Weizenschlängelchen,
120mal vergr.

Kartoffelpilz.

Kartoffelpilz, Peronospora devastatrix, Peronospora infestans, ein parasitischer Pilz und die Ursache der Kartoffelfäule oder Kartoffelkrankheit, giebt sich im Juni bis Mitte Juli durch braune Flecke auf den Blättern des Kartoffelkrautes und durch einen schwachen weissen Schimmel auf der Unterfläche der Blätter zu erkennen.

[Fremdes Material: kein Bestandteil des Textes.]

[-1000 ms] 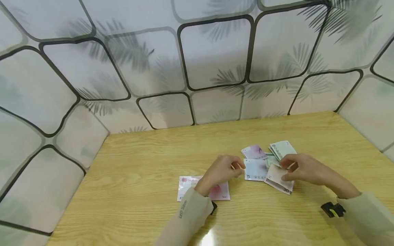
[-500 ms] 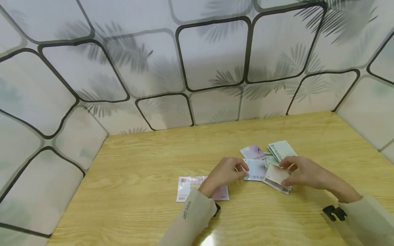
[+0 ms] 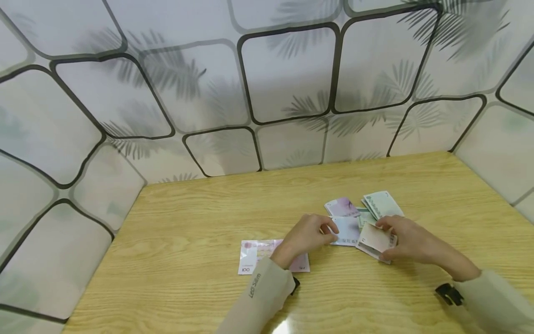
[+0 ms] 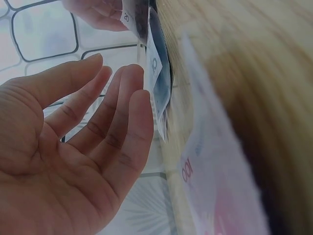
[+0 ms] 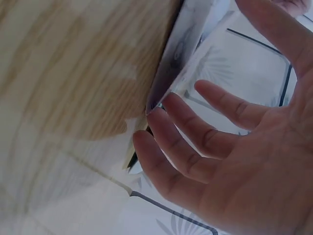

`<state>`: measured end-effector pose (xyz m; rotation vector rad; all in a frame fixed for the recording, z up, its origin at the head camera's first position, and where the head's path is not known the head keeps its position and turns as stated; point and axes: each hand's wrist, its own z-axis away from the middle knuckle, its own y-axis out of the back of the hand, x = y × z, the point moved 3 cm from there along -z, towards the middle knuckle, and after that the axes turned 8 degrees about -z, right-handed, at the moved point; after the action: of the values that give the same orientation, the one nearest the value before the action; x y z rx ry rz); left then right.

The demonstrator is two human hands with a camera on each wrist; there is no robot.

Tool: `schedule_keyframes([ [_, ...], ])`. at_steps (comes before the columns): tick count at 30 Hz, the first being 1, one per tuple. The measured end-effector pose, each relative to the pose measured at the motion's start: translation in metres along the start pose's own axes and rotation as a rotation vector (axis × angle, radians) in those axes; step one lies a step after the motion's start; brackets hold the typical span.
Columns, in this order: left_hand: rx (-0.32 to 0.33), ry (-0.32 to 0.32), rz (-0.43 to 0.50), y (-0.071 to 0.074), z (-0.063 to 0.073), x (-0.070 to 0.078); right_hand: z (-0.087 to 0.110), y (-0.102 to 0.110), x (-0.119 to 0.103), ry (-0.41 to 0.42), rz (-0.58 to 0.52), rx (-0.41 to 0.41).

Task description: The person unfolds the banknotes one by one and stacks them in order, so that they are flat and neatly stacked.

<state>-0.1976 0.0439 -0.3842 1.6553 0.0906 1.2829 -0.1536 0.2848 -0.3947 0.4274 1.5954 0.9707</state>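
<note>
In the head view my left hand point(image 3: 310, 234) is at the left edge of a blue banknote point(image 3: 347, 231), its fingertips overlapping that edge. Seen from the left wrist, its fingers are loosely bent, with a gap between thumb and fingers. My right hand point(image 3: 413, 243) has its fingertips at the right side of a folded brown banknote point(image 3: 371, 237). From the right wrist, the fingers are spread and relaxed, the fingertips right at the folded note point(image 5: 168, 73). Behind these lie a purple banknote point(image 3: 342, 207), a small green one point(image 3: 365, 218) and a folded green one point(image 3: 384, 204).
A pink 100 banknote point(image 3: 249, 257) lies flat on the wooden table point(image 3: 187, 218), partly hidden under my left forearm. A patterned wall point(image 3: 292, 139) rises along the table's back edge, with side walls at left and right.
My left hand has moved slightly right, to the blue banknote's edge. My right hand's fingertips have shifted a little over the brown banknote to its right side. The banknotes have barely moved.
</note>
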Motion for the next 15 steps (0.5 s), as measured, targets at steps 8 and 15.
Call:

Die braunen Flecke werden durch ein Mycelium (Trieblager) verursacht, dessen Fäden (Hyphen) auf der Unterfläche, bei feuchter Witterung auch an der Oberfläche des Blattes, durch die Spaltöffnungen hervortreten und das Ansehen eines zarten Schimmels darbieten. Die Mycelienfäden verästeln sich ausserhalb der Blattfläche und bilden an der Spitze dieser Aeste Sporangien (Sporenbehälter), welche reif geworden abfallen, sich bei Gegenwart von Feuchtigkeit ihrer Sporen in Portionen durch eine Oeffnung an ihrer Spitze entledigen. Die Portionen Sporen bilden sich in Schwärmsporen um, verlieren aber bald ihre Wimpern und gestalten sich zu kugeligen Gebilden, welche sofort zu keimen beginnen. Die Keime dringen durch die Epidermis anderer Theile der Kartoffelpflanze und erzeugen ein neues Mycelium.